* **Data to examine**
____________
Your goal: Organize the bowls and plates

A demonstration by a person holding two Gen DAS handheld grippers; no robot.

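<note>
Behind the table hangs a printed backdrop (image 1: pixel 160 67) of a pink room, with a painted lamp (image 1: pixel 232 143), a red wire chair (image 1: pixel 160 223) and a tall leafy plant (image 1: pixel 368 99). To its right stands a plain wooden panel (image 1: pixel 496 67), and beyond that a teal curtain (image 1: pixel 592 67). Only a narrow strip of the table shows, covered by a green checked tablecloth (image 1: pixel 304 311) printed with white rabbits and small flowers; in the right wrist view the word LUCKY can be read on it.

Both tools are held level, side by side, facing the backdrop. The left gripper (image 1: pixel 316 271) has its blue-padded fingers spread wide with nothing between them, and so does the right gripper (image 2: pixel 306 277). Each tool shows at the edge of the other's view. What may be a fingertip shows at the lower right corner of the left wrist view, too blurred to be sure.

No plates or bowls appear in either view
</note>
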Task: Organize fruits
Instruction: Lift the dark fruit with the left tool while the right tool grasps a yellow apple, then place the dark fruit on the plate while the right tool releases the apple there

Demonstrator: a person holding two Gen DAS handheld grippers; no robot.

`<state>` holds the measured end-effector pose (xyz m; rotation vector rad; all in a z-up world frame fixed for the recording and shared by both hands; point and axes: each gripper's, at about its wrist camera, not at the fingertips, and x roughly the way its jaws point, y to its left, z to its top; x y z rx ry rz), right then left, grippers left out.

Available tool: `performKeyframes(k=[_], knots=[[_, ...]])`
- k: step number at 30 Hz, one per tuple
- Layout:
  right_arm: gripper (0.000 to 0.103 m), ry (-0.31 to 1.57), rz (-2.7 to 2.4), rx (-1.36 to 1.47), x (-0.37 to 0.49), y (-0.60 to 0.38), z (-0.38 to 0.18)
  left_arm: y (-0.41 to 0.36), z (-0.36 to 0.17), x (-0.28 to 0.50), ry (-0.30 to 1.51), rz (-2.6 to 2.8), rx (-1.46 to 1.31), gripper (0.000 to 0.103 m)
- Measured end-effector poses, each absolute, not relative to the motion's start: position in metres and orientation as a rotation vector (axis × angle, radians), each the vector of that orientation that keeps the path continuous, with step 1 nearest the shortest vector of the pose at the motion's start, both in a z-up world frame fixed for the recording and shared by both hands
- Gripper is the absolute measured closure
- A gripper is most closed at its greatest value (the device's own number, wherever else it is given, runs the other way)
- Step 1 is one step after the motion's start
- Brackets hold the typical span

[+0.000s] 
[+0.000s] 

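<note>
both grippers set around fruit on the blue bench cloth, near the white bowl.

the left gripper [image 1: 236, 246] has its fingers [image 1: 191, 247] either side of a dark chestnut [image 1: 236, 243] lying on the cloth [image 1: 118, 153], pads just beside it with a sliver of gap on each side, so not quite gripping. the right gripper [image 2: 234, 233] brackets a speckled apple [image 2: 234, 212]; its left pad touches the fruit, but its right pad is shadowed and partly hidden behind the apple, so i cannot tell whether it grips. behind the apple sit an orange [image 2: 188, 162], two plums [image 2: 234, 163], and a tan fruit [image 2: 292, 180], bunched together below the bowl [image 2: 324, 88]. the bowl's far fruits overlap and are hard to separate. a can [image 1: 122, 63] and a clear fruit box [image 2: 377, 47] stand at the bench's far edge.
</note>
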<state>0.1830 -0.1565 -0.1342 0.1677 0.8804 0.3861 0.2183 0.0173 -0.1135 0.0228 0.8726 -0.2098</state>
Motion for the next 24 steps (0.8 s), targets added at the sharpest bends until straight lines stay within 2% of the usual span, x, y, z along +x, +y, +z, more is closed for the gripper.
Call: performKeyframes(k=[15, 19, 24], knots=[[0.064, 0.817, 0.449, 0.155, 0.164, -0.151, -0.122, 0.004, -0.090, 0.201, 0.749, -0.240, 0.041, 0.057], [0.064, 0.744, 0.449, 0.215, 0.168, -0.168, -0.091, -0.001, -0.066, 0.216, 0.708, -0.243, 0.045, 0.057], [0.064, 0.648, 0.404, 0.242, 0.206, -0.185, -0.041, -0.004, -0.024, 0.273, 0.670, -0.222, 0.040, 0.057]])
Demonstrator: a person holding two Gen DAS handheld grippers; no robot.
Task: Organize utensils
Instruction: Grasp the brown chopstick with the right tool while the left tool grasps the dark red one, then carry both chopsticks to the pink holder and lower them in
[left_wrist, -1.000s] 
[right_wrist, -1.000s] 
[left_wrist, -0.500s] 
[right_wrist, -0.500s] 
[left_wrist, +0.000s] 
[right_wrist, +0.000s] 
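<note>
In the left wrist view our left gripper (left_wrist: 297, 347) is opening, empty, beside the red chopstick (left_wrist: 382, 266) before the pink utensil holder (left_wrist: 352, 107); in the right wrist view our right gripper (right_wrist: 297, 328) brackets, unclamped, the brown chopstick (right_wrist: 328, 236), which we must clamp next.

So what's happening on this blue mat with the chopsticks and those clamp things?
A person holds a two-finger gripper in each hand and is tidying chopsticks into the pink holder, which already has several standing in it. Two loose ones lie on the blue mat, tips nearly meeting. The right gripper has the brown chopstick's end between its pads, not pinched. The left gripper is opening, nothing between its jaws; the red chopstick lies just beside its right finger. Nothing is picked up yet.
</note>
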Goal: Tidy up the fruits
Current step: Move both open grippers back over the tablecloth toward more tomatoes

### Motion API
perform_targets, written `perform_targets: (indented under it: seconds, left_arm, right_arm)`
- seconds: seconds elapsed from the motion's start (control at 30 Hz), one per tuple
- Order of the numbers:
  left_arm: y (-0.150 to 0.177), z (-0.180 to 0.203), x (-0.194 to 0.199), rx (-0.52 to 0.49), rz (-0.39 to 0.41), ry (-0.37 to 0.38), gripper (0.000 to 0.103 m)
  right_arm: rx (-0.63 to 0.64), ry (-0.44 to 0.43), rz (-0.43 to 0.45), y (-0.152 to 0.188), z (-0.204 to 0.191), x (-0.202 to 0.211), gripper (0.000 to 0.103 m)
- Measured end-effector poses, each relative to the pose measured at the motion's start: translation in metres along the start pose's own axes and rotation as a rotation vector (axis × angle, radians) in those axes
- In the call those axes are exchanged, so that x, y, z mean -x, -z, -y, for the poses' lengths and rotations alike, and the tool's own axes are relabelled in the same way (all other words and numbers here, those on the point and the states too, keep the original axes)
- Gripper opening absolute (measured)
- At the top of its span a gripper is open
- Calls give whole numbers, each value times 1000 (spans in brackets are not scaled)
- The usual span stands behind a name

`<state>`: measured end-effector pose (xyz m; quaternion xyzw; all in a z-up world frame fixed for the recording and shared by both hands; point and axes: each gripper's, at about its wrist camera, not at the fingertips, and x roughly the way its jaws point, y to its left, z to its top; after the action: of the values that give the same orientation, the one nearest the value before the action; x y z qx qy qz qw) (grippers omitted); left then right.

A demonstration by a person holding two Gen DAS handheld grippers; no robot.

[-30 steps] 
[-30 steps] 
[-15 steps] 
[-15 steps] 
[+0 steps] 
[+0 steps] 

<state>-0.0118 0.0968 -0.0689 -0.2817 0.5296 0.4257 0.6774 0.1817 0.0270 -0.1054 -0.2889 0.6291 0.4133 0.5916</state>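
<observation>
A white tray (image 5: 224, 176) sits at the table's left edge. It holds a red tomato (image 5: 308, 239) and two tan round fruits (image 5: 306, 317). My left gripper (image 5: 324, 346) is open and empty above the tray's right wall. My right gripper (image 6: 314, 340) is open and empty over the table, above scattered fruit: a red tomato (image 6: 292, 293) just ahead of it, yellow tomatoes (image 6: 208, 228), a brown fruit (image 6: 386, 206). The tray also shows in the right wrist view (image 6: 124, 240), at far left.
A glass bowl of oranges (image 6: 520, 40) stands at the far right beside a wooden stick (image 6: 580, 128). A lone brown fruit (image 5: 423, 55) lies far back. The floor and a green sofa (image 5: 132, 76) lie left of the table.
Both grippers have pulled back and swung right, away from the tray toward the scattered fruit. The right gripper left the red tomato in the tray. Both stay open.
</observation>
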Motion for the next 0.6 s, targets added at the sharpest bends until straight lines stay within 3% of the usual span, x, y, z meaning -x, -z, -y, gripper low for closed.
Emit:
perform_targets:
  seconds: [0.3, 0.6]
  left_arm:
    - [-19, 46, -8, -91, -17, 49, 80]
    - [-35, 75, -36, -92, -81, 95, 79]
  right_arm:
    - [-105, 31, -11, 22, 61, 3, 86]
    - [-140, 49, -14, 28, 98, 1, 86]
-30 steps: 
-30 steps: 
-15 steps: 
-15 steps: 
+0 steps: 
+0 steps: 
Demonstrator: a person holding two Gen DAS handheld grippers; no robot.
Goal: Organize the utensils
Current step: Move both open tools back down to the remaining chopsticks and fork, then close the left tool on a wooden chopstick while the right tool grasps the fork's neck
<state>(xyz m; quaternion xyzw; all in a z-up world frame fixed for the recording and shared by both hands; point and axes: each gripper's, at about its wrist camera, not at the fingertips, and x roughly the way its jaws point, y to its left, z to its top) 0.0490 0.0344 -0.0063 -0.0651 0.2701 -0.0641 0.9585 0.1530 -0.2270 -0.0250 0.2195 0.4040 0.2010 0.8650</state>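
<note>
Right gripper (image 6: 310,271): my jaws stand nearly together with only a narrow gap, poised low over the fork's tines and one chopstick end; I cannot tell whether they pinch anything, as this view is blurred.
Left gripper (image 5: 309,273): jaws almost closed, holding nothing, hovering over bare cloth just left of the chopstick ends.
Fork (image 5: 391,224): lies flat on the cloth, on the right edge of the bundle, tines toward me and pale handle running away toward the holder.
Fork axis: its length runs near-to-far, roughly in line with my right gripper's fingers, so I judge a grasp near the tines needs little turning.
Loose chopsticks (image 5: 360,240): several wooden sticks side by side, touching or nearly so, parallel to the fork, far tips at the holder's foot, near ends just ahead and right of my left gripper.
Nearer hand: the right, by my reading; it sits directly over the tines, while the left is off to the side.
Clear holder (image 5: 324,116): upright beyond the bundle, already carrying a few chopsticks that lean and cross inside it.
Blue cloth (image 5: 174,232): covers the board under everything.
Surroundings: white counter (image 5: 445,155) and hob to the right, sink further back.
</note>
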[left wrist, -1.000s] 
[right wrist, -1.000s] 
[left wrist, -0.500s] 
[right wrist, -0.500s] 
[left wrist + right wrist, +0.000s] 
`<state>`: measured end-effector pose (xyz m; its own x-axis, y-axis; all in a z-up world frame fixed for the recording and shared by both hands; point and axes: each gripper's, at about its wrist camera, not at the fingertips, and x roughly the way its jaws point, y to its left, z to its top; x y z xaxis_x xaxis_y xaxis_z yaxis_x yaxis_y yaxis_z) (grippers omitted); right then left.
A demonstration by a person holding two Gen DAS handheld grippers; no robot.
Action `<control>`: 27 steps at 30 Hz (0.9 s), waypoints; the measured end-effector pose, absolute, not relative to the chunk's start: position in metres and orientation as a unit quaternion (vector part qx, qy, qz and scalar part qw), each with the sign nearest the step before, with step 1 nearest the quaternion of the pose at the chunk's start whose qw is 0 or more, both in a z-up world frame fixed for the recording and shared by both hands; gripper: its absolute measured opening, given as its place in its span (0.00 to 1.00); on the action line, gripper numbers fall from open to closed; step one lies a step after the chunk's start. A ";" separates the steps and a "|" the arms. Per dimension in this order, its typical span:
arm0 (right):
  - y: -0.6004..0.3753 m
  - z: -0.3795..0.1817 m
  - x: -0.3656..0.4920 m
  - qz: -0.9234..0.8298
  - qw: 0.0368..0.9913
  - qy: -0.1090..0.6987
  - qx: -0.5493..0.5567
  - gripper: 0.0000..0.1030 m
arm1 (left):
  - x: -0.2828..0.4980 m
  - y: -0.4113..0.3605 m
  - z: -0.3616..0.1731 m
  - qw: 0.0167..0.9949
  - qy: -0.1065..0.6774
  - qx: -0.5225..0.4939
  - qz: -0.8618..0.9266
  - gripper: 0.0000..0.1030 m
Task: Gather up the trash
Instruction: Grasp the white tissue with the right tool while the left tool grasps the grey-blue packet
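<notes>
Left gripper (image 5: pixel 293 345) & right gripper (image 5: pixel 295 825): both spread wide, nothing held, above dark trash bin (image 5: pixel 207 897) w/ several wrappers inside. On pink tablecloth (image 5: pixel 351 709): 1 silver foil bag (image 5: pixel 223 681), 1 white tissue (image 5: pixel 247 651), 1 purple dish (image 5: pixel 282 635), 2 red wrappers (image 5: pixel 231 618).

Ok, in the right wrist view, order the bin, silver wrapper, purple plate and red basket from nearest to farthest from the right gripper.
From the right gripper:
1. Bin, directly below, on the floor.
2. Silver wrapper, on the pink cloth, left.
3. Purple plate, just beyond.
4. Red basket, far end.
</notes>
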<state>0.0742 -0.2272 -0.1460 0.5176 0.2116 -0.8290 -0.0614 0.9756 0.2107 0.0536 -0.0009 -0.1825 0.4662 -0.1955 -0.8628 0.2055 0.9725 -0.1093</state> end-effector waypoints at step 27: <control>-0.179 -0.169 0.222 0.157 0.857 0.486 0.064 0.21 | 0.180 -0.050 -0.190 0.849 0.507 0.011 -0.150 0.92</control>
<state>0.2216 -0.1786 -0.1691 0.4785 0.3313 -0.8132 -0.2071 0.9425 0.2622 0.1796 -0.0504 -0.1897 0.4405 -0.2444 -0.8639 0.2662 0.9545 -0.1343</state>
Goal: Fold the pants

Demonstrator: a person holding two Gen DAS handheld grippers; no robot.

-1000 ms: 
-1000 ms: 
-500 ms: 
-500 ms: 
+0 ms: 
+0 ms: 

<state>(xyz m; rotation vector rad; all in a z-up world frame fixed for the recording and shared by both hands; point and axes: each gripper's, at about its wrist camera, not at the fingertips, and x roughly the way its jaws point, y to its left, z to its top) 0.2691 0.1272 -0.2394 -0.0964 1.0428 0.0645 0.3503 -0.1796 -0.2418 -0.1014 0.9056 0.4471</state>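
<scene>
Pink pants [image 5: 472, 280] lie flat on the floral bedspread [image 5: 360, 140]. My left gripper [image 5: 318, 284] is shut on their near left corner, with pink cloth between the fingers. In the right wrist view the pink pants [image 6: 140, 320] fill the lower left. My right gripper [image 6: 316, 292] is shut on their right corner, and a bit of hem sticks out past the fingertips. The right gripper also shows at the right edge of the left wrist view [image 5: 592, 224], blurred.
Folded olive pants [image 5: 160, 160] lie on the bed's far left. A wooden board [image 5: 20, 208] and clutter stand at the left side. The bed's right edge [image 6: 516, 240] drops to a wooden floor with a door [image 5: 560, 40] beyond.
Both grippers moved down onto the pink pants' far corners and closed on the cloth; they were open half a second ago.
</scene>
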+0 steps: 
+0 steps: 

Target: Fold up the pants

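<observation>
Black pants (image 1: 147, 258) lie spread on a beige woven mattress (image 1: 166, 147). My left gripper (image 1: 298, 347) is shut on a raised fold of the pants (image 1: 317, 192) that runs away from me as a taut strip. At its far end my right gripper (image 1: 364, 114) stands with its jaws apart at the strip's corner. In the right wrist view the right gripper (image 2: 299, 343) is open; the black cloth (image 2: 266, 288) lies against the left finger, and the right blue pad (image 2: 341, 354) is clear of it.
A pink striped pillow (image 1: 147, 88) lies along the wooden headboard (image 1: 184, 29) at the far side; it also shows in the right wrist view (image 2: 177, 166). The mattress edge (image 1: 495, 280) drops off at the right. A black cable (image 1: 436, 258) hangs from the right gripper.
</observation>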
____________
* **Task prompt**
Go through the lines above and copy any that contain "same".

* **Response box**
- In the call those axes are exchanged, so that x, y, z mean -x, -z, -y, for the poses' lengths and rotations alike, and the tool's own axes are relabelled in the same way (all other words and numbers here, those on the point and the states too, keep the original axes)
`<state>`: measured end-effector pose (xyz m; quaternion xyzw; all in a z-up world frame fixed for the recording and shared by both hands; point and axes: each gripper's, at about its wrist camera, not at the fingertips, and x roughly the way its jaws point, y to its left, z to its top; after the action: of the values that give the same orientation, the one nearest the value before the action; x y z qx qy qz qw) (grippers omitted); left then right.

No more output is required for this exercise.